April Clayton: And so to have people on social media just sit there and trash you for it, is hard. Yeah. And I mean, sometimes, especially with social media today, because it’s no longer, “Oh well, I don’t think that’s right.” Blah, blah, blah. It’s like, “Oh, you’re a terrible person.” I mean, they can get downright insulting, so it is tough and it hurts because I have some friends that aren’t quite so much friends anymore because they think I’m a slave owner.

Dillon Honcoop: Really?

April Clayton: Well no, they just, they’re like, “Your employees…” They just, they believe what they’ve been told and it’s like, “No, come to my farm, come talk to them.” You know?

Dillon Honcoop: But they’re your friends. They don’t know your character?

April Clayton: I mean, they know my character and they know me, but you know, they’re the activists who have their belief system. It’s hard to change someone’s mind who is ingrained, “That’s the way it is.” But I am lucky because a lot of my friends who do know me, they’re like, “Oh wow, I had no idea. That’s amazing.” So it is fun, and I am thankful for my good friends who… and I actually have a couple friends who have become agricultural advocates, not because they have a farm, but because they find what I do so fascinating. And so that’s always, that’s positive and I appreciate that, but it’s the negative Nancys on social media that just kind of wear you down.

Dillon Honcoop: So you’ve actually lost friends because of the false things, the false accusations, that activists have made about you?

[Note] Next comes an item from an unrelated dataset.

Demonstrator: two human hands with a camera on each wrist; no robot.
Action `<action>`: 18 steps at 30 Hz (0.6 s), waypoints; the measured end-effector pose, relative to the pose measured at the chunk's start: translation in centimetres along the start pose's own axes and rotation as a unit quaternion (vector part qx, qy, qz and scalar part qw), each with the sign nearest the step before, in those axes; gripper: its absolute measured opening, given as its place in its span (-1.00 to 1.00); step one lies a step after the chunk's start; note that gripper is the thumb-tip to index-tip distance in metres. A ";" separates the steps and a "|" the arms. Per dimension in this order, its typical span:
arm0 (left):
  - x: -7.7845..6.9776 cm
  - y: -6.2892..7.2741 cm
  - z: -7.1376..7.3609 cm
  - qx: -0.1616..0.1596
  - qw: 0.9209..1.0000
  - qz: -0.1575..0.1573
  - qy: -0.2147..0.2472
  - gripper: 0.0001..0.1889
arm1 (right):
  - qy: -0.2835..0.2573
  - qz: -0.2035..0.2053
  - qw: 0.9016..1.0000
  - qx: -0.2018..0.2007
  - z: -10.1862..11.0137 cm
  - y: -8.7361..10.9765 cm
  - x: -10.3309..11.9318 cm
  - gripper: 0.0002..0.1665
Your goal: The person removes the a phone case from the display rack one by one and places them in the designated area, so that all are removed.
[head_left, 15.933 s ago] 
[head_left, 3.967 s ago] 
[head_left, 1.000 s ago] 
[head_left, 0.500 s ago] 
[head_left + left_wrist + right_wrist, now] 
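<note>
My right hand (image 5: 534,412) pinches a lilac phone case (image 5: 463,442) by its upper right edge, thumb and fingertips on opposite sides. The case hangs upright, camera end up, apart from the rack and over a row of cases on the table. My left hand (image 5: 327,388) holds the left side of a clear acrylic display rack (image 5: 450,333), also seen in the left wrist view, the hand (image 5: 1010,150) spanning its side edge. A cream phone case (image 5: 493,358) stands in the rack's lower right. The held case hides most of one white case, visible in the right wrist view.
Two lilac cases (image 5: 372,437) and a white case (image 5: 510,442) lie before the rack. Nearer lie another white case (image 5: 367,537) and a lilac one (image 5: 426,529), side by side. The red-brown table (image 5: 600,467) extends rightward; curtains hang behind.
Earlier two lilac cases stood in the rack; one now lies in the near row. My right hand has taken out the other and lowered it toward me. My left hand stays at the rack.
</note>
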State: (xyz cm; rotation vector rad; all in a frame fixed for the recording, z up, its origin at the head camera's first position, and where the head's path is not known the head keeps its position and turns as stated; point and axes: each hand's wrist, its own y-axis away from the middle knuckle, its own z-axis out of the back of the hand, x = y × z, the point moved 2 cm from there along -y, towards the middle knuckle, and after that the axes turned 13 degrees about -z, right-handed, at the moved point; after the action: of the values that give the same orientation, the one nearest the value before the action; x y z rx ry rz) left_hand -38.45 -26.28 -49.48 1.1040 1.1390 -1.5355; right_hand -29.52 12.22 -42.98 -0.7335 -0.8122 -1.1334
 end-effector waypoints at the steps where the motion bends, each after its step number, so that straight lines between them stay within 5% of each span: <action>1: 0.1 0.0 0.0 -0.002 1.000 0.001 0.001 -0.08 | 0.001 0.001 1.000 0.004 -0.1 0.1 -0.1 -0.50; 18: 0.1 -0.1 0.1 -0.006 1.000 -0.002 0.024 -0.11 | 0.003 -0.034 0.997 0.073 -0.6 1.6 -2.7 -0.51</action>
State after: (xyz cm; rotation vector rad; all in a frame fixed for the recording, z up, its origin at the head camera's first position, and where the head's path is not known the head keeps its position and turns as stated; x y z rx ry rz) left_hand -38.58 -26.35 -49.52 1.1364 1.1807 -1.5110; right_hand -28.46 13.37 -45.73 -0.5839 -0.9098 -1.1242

April Clayton: Well, it’s not like all of a sudden they stopped talking to me, but it’s like I can tell you’re not following me on social media anymore. I can tell. And it’s sad because it’s actually a couple of family members and I think also it kind of, in today’s political climate too, it’s easier to go for a dagger than it is for a handshake.

Dillon Honcoop: Well, thank you for opening up and telling your whole story. Fascinating your journey from Tallahassee, Florida to here in Orondo, Washington, and all points in between.

April Clayton: Well, Dillon, thank you for having me. I really appreciate the opportunity you’ve given me here today.

Dillon Honcoop: This was really cool, and thanks for showing me around your farm as well. It’s really cool what you guys are doing here, so-

April Clayton: Thank you. Come back anytime.

Dillon Honcoop: … keep up the good work.

April Clayton: Thanks.

Announcer: This is the Real Food, Real People podcast. These are the stories of the people who grow your food.